Site icon COGITO

Climate finance after COP28: The ongoing challenge of localising finance

Reading Time: 4 minutes

After months of preparations and weeks of talks, COP28 is over – but the hard work is just beginning. Now we need to translate the agreements reached into changes on the ground through local action. 

Mixed results 

As ever, we left COP with some positive developments and some areas where we need to see a lot more progress. First, the positives. State parties finally agreed we must transition away from fossil fuels and to triple renewable energy supply and a raft of new commitments re-emphasised the priority of keeping global temperature rises below 1.5 degrees. We also saw a new wave of financial pledges at the start of COP28, notably the news of USD 700 million pledged to combat loss and damage resulting from climate change. 

On the other hand, some may say that December’s commitments did not go far enough in terms of phasing out fossil fuels and financial pledges. While new pledges are a move in the right direction, the amounts fall far short of the trillions needed to address the crisis in front of us. An Independent High-Level Expert Group report from November 2022 suggested that costs to address loss and damage “could be as high as USD 150-300 billion by 2030 to cope with immediate impacts and for subsequent reconstruction”. Against this, USD 700 million really is a drop in the ocean. 

Climate finance where its most needed – locally 

Yet what was most striking though was the absence of meaningful negotiations on climate finance, particularly at the subnational level. COP focused mainly on financing action at a national level, but we know from our experience at Climate Group that this is not where most of the implementation takes place. In fact, a considerable proportion of climate activities are planned and carried out on the ground by local level government – states, regions and cities. 

The OECD found that in 2019, subnational governments accounted for 63% of climate-significant public expenditure and 69% of climate-significant public investment across more than 30 OECD and EU countries. As the level of government closest to the people it makes sense that initiatives to cut emissions or to deal with the fall out of extreme weather events will land at their door. 

Working with states and regions in the Under2 Coalition, Climate Group carried out research into subnational climate finance last year. We found that subnational governments often have devolved regulatory, legislative and budgetary autonomy, and control key policy levers to boost efforts against climate change. Although not universal, many of them have the legal and purchasing power to instigate real change and spur others on to do the same. In the absence of international climate funds specific to subnational governments, many governments are using creative new ways to raise finance at the local level. 

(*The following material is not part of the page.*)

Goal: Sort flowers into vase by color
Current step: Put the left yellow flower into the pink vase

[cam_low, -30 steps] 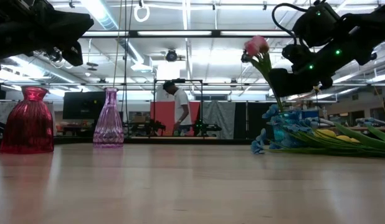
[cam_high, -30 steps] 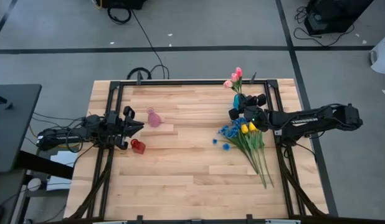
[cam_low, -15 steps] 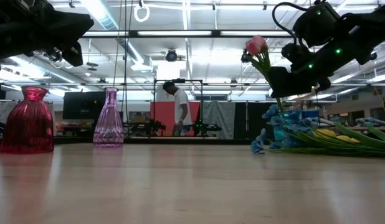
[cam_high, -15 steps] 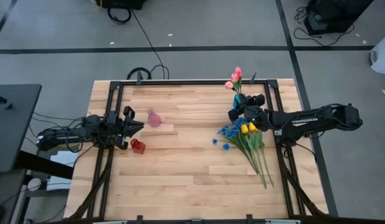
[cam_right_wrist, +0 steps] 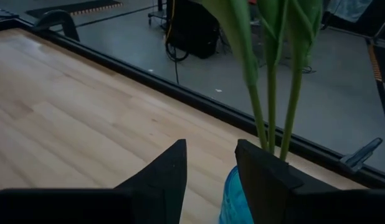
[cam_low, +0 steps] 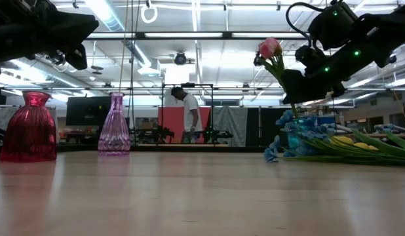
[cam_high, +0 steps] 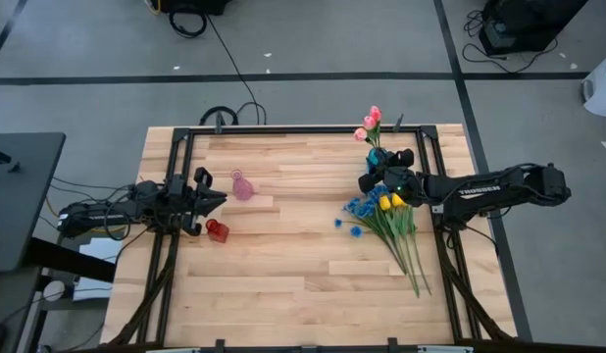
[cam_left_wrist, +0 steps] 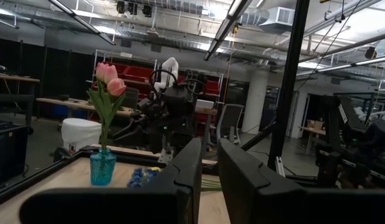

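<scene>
Three pink tulips [cam_high: 371,122] stand with their stems [cam_right_wrist: 272,93] in a small blue vase [cam_high: 373,157] near the table's far right. My right gripper [cam_high: 365,180] hovers open beside that vase [cam_right_wrist: 232,196], above the table and touching nothing. Just nearer lies a bundle of yellow tulips [cam_high: 389,202] and blue blossom sprays [cam_high: 357,210], with the green stems pointing toward the near edge. My left gripper [cam_high: 217,200] waits above the left side, open by a narrow gap [cam_left_wrist: 210,163], between a pink-purple vase [cam_high: 243,185] and a red vase [cam_high: 217,230].
The red vase [cam_low: 31,128] and the pink-purple vase [cam_low: 115,124] stand upright and hold no flowers. A black frame [cam_high: 283,129] runs along the table's edges. Bare wood [cam_high: 293,255] spreads across the middle and near side. A person [cam_low: 188,115] stands far behind the table.
</scene>
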Controlling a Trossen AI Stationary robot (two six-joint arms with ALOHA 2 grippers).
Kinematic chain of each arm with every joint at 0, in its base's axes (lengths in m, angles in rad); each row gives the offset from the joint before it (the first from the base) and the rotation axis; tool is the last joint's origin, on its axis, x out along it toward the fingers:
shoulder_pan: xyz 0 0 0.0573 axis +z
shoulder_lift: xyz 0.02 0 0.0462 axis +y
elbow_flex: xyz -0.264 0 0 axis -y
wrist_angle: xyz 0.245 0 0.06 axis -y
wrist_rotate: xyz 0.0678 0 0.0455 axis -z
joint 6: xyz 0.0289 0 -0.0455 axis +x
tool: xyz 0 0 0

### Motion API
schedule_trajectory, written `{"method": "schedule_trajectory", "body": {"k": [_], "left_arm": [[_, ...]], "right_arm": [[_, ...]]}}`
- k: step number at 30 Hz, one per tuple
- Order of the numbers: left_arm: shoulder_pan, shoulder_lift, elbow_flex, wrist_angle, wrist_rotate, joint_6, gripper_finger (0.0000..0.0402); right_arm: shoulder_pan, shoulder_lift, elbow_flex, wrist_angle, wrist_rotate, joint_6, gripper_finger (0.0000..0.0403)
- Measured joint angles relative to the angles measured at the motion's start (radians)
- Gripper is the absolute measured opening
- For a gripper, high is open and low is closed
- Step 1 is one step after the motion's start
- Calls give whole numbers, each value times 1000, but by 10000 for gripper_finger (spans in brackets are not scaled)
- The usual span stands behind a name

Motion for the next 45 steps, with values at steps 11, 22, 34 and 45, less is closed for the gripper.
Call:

Catalonia, for instance, is one of the few European regions to implement carbon pricing. In the first phase of their initiative in 2021, they taxed CO2 emissions from vehicles through the form of an annual fee based on a vehicle’s emissions efficiency. The income from the tax, estimated at around EUR 140 million a year, is shared equally between the Natural Heritage Fund and the Climate Fund. Another example of creative financing is the German state of North Rhine-Westphalia, which issued its ninth “sustainability bond” in 2022, worth €3.5 billion, to finance social and environmental projects. The state has issued at least one green bond every year since its first issue in 2015, with the annual amounts raised gradually increasing over time. 

Among the key recommendations of our report was to maximise the opportunities from greening procurement systems, as this is where subnational governments spend proportionately more than national governments. We also highlighted the importance of tailored incentives and regulations for the private sector to align government and business action. 

Empowering subnational governments 

Yet locally led revenue generation is only possible where such devolved powers exist. Not all states and regions have such powers. There is much more work to be done to ensure international climate finance instruments are available to subnational governments, to ensure more effective multi-level financing at national and subnational levels, and to ensure subnational governments understand and can access the full range of climate finance mechanisms. As the level of government closest to communities, it is essential we empower local governments. At the same time, we must recognize that the financing gap cannot be met solely through bottom-up financing. The scale of investment needed for mitigation, adaptation, and resilience demands international support and approaches. 

In 2023 alone we saw devastating heatwaves and wildfires in North America, floods in Europe, rising sea temperatures and powerful storms across Africa. Delivering climate finance to protect vulnerable countries is essential. But effective climate finance relies on channeling finance to the right places at the right time. Achieving this will mean rethinking international climate finance flows to channel that finance through effective subnational networks. It will also mean working with those on the ground who are on the frontlines of the challenges – and are already innovating to deliver tailored solutions to protect those hardest hit by the increasing impacts of climate change.